Parce que le prêteur ne peut pas vous identifier, ne peut pas évaluer votre solvabilité, et ne peut pas vous poursuivre si vous ne remboursez pas. Sans recours, la seule chose sur laquelle le système peut compter est ce qu'il détient déjà, qui doit valoir plus que le prêt pour qu'il soit en sécurité.

Comment fonctionne la liquidation ?

Quand votre ratio passe sous le niveau exigé, n'importe qui peut rembourser une partie de votre prêt et prendre un montant correspondant de collatéral plus une prime. La concurrence entre liquidateurs ferme les positions en quelques secondes. Il n'y a ni avertissement, ni délai de grâce, ni appel, ni marge d'appréciation.

Pourquoi ma position a-t-elle été liquidée alors que ce sont les intérêts qui ont bougé ?

Parce que les intérêts courus s'ajoutent à la dette, donc une position ouverte confortablement au-dessus du seuil s'en rapproche avec le temps même si aucun prix ne bouge. Le ratio dépend de la valeur du collatéral, de celle de l'emprunt et des intérêts courus, et on ne surveille que les deux premiers.

Qui fixe les taux d'intérêt ?

Personne. Ils sont calculés à partir du taux d'utilisation, la fraction des dépôts actuellement empruntée, le long d'une courbe écrite dans le contrat. La courbe est douce jusqu'à une cible et très raide au-delà, ce qui rend coûteux de pousser l'utilisation vers le point où les prêteurs ne peuvent plus retirer.

Pourquoi ne puis-je parfois pas retirer mon dépôt ?

Parce que les dépôts sont prêtés et que seule la part non empruntée est disponible. Quand l'utilisation approche de son maximum, le retrait est indisponible jusqu'à ce que des emprunteurs remboursent ou que de nouveaux dépôts arrivent, ce que la courbe de taux raide est conçue pour provoquer.

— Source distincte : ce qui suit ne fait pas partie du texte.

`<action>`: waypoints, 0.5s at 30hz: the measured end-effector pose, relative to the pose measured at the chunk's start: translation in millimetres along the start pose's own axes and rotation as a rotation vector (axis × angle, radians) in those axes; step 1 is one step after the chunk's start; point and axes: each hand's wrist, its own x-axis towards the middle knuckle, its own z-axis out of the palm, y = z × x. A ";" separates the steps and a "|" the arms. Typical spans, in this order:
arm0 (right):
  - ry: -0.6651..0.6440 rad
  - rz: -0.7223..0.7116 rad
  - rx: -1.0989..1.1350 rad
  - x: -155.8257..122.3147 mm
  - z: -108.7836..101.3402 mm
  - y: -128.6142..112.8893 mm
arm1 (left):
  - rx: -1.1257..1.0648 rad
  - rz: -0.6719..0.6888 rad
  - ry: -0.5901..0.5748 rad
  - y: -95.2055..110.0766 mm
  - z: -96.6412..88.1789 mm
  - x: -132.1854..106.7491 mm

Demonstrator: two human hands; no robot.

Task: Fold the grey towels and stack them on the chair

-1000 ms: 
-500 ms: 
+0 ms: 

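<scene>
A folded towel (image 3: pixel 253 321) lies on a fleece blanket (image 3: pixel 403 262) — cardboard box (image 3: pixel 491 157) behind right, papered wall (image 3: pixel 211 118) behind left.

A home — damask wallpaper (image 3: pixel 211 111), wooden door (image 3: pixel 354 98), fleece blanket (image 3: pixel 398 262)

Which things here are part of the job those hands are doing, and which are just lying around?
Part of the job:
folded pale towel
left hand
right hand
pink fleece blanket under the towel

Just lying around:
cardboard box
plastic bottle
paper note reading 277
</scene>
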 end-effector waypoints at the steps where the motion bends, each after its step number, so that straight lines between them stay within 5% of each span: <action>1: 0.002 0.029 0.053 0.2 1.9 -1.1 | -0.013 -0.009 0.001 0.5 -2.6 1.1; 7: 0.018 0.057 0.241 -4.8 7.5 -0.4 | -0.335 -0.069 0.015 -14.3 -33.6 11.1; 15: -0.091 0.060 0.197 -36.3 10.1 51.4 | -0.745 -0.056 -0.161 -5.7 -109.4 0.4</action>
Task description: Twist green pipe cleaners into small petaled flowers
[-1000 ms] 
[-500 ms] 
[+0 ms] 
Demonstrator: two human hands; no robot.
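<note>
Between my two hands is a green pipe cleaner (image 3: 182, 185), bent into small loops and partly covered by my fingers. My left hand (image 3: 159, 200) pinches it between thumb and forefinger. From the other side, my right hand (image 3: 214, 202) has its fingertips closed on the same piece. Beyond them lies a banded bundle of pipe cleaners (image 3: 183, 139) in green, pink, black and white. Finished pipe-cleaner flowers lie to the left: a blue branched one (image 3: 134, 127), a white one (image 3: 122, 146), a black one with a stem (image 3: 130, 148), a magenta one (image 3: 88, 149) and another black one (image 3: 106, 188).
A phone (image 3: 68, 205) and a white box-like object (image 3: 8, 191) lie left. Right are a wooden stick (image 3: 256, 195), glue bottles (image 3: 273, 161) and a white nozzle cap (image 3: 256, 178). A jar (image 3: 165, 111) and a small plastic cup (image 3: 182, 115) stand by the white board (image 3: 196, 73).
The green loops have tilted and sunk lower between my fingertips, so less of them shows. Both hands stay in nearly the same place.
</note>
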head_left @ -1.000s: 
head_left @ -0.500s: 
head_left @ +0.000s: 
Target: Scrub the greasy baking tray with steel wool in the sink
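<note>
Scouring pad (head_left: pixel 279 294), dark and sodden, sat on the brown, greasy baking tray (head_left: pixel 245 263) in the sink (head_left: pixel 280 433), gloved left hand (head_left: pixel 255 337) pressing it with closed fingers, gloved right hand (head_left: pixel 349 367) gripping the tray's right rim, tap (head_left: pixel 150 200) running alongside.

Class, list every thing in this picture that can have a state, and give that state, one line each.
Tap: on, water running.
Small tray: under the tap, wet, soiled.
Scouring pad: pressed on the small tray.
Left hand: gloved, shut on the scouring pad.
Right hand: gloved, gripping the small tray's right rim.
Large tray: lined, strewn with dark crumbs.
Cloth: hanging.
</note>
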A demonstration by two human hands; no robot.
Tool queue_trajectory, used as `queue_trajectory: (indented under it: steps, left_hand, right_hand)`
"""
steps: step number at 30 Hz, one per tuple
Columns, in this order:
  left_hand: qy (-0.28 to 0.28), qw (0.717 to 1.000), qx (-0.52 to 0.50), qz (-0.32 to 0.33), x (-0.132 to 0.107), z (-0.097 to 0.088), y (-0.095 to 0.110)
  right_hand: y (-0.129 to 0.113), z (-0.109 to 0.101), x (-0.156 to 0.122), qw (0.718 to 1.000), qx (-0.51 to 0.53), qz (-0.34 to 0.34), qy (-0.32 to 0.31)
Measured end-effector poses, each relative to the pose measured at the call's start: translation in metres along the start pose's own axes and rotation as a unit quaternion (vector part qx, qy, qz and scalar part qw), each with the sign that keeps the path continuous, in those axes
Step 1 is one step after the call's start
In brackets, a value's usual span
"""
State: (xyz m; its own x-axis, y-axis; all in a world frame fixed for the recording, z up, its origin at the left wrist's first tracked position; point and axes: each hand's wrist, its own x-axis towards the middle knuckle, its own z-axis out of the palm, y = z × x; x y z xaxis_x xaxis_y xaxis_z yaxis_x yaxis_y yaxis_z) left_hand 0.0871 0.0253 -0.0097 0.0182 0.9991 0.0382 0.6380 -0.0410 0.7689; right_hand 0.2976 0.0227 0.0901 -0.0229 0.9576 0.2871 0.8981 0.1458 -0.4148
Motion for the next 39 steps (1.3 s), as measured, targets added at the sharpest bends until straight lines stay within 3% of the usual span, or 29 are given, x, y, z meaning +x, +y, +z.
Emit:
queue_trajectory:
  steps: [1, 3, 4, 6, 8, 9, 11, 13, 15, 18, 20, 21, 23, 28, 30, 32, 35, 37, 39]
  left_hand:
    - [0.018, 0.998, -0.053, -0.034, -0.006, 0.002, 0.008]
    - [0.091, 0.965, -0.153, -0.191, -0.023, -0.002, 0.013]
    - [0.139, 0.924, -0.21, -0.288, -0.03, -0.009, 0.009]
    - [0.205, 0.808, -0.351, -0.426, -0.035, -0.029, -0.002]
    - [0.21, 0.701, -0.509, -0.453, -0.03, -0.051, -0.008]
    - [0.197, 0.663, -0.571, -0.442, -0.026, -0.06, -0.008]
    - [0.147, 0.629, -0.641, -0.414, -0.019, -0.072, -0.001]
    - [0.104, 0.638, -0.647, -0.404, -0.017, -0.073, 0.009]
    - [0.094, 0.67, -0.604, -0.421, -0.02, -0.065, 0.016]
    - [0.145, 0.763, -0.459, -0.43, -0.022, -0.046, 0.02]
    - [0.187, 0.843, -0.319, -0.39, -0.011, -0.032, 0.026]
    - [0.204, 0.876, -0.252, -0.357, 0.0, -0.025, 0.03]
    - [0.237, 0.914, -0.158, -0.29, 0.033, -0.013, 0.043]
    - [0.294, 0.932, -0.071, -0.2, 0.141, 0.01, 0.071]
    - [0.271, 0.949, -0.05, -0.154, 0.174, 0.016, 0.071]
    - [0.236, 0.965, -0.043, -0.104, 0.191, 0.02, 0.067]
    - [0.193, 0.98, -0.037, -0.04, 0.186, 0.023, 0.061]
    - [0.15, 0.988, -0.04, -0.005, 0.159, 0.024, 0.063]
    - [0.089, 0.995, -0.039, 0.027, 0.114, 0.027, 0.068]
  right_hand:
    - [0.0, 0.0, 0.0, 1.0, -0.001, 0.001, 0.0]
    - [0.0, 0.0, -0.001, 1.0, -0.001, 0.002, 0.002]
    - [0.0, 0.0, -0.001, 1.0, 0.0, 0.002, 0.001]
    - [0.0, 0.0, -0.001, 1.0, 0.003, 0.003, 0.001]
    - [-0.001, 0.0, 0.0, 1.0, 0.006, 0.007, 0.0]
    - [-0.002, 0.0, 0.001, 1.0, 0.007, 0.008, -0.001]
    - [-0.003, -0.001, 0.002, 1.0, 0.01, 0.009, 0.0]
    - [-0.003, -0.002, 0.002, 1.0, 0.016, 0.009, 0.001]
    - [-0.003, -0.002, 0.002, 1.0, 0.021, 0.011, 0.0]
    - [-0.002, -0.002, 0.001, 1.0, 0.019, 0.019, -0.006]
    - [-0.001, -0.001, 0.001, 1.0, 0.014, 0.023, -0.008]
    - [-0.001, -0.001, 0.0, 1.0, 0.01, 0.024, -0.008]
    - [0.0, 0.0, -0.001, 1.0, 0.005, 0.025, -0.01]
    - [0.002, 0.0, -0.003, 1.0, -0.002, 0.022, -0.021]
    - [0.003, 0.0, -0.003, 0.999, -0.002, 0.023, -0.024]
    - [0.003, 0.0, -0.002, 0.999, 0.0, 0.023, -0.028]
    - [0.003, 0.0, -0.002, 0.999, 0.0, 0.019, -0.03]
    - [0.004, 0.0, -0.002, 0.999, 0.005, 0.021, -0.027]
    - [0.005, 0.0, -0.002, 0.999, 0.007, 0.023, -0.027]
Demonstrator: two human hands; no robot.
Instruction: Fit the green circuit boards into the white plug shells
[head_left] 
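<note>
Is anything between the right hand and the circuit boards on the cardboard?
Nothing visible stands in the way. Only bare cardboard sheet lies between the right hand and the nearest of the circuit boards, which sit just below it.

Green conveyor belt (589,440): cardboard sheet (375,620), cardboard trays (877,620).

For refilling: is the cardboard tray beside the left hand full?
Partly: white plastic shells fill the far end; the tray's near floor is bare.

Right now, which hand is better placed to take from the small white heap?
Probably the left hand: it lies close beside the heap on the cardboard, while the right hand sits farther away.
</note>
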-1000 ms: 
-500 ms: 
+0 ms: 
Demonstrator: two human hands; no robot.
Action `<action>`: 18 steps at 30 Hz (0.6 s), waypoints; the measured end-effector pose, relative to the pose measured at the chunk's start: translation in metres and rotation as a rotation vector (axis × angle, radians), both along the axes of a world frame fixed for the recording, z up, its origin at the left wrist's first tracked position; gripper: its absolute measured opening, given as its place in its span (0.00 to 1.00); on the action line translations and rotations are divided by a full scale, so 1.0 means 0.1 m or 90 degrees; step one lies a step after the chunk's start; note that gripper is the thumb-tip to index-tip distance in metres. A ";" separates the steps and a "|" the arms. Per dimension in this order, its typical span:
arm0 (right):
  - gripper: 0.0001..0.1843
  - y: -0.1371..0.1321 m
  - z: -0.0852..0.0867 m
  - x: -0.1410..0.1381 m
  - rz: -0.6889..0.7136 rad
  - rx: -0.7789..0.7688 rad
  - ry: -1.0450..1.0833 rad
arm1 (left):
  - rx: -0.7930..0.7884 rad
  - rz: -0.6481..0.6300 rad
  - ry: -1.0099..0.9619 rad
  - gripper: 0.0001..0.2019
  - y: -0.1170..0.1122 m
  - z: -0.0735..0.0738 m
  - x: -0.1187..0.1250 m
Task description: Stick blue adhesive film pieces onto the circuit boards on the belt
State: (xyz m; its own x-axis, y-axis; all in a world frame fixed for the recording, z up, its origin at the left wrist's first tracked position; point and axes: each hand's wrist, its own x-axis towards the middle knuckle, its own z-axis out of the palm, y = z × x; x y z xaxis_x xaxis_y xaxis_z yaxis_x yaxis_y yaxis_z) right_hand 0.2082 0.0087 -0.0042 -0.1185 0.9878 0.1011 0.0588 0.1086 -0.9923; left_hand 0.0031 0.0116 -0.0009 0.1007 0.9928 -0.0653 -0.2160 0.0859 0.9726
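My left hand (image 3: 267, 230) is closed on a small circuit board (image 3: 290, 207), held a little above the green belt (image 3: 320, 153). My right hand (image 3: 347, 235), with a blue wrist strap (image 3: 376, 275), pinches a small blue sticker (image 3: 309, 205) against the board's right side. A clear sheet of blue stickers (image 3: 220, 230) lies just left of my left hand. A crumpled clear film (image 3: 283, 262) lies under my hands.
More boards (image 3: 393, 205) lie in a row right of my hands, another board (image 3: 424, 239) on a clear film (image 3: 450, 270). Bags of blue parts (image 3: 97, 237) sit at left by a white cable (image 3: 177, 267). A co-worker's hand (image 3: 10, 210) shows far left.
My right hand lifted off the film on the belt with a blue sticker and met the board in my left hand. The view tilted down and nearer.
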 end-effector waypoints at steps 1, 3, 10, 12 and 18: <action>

Cela se résout en général en quelques heures.

Qu'est-ce qu'une position récursive ?

Déposer un actif, emprunter contre lui, acheter davantage du même actif, le déposer, et recommencer. Cela multiplie l'exposition à un seul actif à chaque étage simultanément, donc une baisse réduit ensemble la valeur du collatéral et celle de l'actif emprunté, et les liquidations se propagent parce que de nombreux participants bâtissent la même structure.

Que se passe-t-il si le collatéral chute plus vite que les liquidateurs ne vendent ?

La position est liquidée pour moins qu'elle ne doit et le manque devient une mauvaise dette. Les protocoles la traitent différemment : une réserve d'assurance financée par les frais, des pertes socialisées entre déposants, ou un trou que la gouvernance doit trancher. Savoir lequel s'applique vaut la peine avant de déposer.

Cela remplace-t-il le crédit classique ?

Non. Le crédit signifie que quelqu'un évalue la capacité de remboursement d'un emprunteur et prête contre elle, ce qui permet à une personne sans actifs d'acheter une maison. Le prêt sur-collatéralisé ne peut explicitement pas faire cela. C'est un prêteur sur gages très efficace sans heures d'ouverture, ce qui est utile et est autre chose.